Pharmacutical

Posted on June 4, 2009 by Blake Bailey

The United States Supreme Court opened the door for legitimate litigation concerning unreasonably dangerous pharmacuticals when it rejected the preemption defense based on FDA approval. Several drugs are now involved in litigation. The following are a few:

1.  Fentanyl Patch is used for chronic pain but can easily be overdosed, causing death. It is critical to rule out misuse since this medicine is used by patients in significant pain. Misuse can be eating, injecting and smoking the medication. If an attorney is considering such a case he needs to locate the patch.This can be hard since it may have been taken off by EMS or in ER. Check the written report and photos in autopsy.

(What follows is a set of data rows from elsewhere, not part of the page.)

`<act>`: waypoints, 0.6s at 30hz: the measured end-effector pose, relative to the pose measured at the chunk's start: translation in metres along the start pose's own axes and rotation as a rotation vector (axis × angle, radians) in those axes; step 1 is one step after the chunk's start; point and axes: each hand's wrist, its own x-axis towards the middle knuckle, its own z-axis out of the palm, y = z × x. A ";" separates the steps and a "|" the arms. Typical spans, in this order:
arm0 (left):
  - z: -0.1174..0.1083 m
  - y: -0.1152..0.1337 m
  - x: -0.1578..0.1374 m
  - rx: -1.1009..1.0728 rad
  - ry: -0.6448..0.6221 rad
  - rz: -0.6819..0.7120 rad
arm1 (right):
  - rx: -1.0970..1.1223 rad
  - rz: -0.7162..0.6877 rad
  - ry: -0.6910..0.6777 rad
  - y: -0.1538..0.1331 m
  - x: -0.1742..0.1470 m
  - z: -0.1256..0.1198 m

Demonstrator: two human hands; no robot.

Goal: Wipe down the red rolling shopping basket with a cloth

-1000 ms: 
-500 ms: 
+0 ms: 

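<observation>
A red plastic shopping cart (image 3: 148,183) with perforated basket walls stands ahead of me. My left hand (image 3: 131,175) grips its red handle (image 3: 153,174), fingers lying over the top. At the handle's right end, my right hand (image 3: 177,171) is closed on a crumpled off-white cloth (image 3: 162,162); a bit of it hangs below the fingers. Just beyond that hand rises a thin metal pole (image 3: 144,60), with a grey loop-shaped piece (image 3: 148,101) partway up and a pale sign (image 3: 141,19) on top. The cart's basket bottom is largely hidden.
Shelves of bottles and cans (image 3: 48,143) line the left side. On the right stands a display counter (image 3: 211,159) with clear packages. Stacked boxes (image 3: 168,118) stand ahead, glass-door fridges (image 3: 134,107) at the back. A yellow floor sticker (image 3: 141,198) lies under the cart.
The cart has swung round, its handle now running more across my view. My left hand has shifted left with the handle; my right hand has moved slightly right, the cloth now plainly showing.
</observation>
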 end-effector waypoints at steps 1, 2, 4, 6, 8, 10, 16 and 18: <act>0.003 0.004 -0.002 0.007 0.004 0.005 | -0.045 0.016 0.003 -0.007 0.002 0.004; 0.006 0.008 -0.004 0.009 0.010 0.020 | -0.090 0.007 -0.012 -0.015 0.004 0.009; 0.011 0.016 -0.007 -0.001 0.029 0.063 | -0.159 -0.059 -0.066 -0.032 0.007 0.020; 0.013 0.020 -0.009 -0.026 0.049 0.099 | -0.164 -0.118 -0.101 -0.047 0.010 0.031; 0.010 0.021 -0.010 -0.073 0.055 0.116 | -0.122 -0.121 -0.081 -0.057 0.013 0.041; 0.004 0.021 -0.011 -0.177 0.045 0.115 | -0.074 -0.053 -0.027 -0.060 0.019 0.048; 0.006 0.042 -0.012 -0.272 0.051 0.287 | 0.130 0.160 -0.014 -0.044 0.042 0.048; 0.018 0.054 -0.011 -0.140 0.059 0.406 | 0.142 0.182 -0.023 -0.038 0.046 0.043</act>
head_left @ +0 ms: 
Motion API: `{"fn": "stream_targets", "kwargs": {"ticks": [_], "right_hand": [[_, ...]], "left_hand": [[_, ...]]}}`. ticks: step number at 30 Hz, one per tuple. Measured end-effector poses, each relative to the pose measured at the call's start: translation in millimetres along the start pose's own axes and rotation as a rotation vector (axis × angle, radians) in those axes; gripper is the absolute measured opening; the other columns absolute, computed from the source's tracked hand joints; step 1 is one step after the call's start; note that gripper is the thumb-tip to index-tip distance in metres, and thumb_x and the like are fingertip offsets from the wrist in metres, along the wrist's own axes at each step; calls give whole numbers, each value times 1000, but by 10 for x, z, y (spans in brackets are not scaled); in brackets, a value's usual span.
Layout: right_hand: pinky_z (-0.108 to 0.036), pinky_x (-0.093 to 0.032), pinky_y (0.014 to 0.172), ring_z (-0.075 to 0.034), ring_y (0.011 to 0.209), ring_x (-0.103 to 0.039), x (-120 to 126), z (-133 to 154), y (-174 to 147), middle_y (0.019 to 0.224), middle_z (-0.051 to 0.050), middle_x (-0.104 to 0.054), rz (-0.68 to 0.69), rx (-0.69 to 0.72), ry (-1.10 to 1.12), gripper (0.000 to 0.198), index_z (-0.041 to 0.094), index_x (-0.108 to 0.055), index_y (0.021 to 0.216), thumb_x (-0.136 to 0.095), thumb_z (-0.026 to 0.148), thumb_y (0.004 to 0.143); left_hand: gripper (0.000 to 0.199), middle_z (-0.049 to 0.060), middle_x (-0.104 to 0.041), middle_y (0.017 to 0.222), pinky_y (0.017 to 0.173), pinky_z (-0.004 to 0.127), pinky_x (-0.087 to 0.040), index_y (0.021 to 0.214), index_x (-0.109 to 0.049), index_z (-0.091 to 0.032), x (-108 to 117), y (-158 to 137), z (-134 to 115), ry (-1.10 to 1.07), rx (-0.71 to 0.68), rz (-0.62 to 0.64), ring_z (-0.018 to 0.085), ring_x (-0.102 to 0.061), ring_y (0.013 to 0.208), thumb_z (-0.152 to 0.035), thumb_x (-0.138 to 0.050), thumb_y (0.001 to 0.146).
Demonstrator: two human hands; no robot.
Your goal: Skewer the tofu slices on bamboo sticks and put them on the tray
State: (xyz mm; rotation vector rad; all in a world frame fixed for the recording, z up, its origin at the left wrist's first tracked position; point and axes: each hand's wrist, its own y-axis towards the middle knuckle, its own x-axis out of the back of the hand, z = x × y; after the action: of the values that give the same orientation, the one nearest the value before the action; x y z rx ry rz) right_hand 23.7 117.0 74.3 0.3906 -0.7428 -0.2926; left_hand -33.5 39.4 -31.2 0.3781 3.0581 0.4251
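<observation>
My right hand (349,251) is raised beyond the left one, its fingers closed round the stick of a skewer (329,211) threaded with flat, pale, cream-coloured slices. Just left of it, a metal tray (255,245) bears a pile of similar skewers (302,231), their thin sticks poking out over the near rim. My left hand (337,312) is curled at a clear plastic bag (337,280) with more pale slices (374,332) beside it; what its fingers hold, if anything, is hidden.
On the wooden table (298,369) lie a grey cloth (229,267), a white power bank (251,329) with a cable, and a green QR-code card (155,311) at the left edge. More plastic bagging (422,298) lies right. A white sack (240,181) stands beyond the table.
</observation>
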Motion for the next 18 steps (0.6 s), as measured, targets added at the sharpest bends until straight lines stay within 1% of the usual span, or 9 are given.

This litigation is not yet in an MDL

2.  Hydroxy cut is used for weight loss but can cause heart and liver damage. Since the drug is used by people who are over weight, it is important to rule out confounding variables before taking the case. Of course it isn't necessary to prove that this medicine is the sole cause of heart or liver damage.

3.  Fosmax is used for osteoprosis. Unfortunately it can cause osteonecrosis of the jaw. This basically bad blood flow to the bone. The risk is literally losing the jaw. The unusual danger is that the drug has a half life of ten years. This means that those who have taken the drug are at risk for many years. There is a MDL in New York.

4.  Kugal Mesh is a medical device used in hernia repair. The danger is two fold: The ring can spring loose causing internal damage. Also the adhesive side can become dislodged, adhering to organs.

5.  Prempro is used by menapause. It is derived from horse urine. The medication causes breast cancer. This risk should have been emphasis in a "black box" warning on the package. Wythe did not follow up on studies after it was introduced into the market so the black warning was not on the packaging until about five years ago. There is a MDL in Littlerock.

6.  Reglan is used for Acid Reflux. It cause a bazarre condition called Tardive Dyskinesia. It is important not to use the product for more than ninty days. Warnings have been totally inadequate. There is no MDL on this product.

7.  Avandia is used for Diabetes. It can cause heart attacks. It is in a MDL.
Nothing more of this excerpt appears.